* About this task: Exactly as written, output each of the entries below.
-------- Material provided --------
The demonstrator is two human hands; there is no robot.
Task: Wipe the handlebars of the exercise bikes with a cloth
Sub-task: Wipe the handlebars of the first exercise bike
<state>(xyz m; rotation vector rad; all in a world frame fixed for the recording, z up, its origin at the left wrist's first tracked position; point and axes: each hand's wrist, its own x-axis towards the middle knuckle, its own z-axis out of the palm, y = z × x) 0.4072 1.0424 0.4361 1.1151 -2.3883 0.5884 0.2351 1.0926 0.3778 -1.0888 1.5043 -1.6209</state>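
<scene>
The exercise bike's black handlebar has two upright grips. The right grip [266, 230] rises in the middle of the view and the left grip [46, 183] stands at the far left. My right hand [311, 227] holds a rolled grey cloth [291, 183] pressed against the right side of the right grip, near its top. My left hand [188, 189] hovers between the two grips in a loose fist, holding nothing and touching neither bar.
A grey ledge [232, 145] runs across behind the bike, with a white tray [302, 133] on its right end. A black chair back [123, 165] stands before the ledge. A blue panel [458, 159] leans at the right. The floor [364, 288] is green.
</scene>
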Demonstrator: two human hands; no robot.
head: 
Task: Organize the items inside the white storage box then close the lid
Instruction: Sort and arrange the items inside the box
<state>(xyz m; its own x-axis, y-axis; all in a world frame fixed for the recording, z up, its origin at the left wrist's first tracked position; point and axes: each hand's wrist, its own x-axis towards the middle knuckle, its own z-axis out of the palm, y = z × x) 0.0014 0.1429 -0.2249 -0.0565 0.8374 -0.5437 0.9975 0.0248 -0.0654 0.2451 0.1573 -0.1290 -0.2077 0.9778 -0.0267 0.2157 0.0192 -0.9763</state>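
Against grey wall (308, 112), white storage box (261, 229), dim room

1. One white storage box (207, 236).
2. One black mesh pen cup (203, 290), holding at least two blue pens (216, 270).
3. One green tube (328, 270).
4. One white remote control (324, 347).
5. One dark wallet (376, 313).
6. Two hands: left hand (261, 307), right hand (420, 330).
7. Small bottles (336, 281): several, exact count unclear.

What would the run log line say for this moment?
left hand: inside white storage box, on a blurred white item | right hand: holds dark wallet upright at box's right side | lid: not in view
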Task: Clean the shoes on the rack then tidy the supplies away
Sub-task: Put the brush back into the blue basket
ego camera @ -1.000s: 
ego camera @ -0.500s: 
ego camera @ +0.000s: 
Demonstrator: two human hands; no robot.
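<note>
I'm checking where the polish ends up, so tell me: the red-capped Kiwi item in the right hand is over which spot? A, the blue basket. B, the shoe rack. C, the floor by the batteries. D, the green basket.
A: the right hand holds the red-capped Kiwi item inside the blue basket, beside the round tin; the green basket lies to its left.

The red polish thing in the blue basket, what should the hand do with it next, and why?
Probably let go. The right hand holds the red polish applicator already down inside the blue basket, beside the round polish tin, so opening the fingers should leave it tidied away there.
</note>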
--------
* Response for this exercise:
The demonstrator is two human hands; there is no robot.
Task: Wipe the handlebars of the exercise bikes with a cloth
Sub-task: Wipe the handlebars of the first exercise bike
<state>(xyz m; rotation vector rad; all in a world frame fixed for the recording, z up, its origin at the left wrist's first tracked position; point and axes: each hand's wrist, its own x-axis towards the middle knuckle, its own z-axis out of the palm, y = z × x) 0.4072 1.0424 0.4361 1.1151 -2.3883 0.5884 0.2351 1.0926 0.3778 -1.0888 1.5043 -1.6209</state>
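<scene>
The exercise bike's black handlebar has two upright grips. The right grip [266, 230] rises in the middle of the view and the left grip [46, 183] stands at the far left. My right hand [311, 227] holds a rolled grey cloth [291, 183] pressed against the right side of the right grip, near its top. My left hand [188, 189] hovers between the two grips in a loose fist, holding nothing and touching neither bar.
A grey ledge [232, 145] runs across behind the bike, with a white tray [302, 133] on its right end. A black chair back [123, 165] stands before the ledge. A blue panel [458, 159] leans at the right. The floor [364, 288] is green.
</scene>
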Demonstrator: two human hands; no robot.
head: 
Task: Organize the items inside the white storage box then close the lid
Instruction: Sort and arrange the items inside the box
<state>(xyz m; its own x-axis, y-axis; all in a world frame fixed for the recording, z up, its origin at the left wrist's first tracked position; point and axes: each hand's wrist, its own x-axis towards the middle knuckle, its own z-axis out of the palm, y = z × x) 0.0014 0.1429 -0.2249 -0.0565 0.8374 -0.5437 0.9975 0.0248 -0.0654 0.2451 0.1573 -0.1290 -0.2077 0.9778 -0.0267 0.2157 0.0192 -0.9763</state>
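Against grey wall (308, 112), white storage box (261, 229), dim room

1. One white storage box (207, 236).
2. One black mesh pen cup (203, 290), holding at least two blue pens (216, 270).
3. One green tube (328, 270).
4. One white remote control (324, 347).
5. One dark wallet (376, 313).
6. Two hands: left hand (261, 307), right hand (420, 330).
7. Small bottles (336, 281): several, exact count unclear.

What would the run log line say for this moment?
left hand: inside white storage box, on a blurred white item | right hand: holds dark wallet upright at box's right side | lid: not in view
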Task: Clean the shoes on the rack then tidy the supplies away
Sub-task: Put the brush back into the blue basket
ego camera @ -1.000s: 
ego camera @ -0.500s: 
ego camera @ +0.000s: 
Demonstrator: two human hands; no robot.
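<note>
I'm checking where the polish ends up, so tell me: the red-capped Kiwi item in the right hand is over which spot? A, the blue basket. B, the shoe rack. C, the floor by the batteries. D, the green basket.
A: the right hand holds the red-capped Kiwi item inside the blue basket, beside the round tin; the green basket lies to its left.

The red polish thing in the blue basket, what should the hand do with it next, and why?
Probably let go. The right hand holds the red polish applicator already down inside the blue basket, beside the round polish tin, so opening the fingers should leave it tidied away there.
</note>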

Apart from this answer, nothing more is required.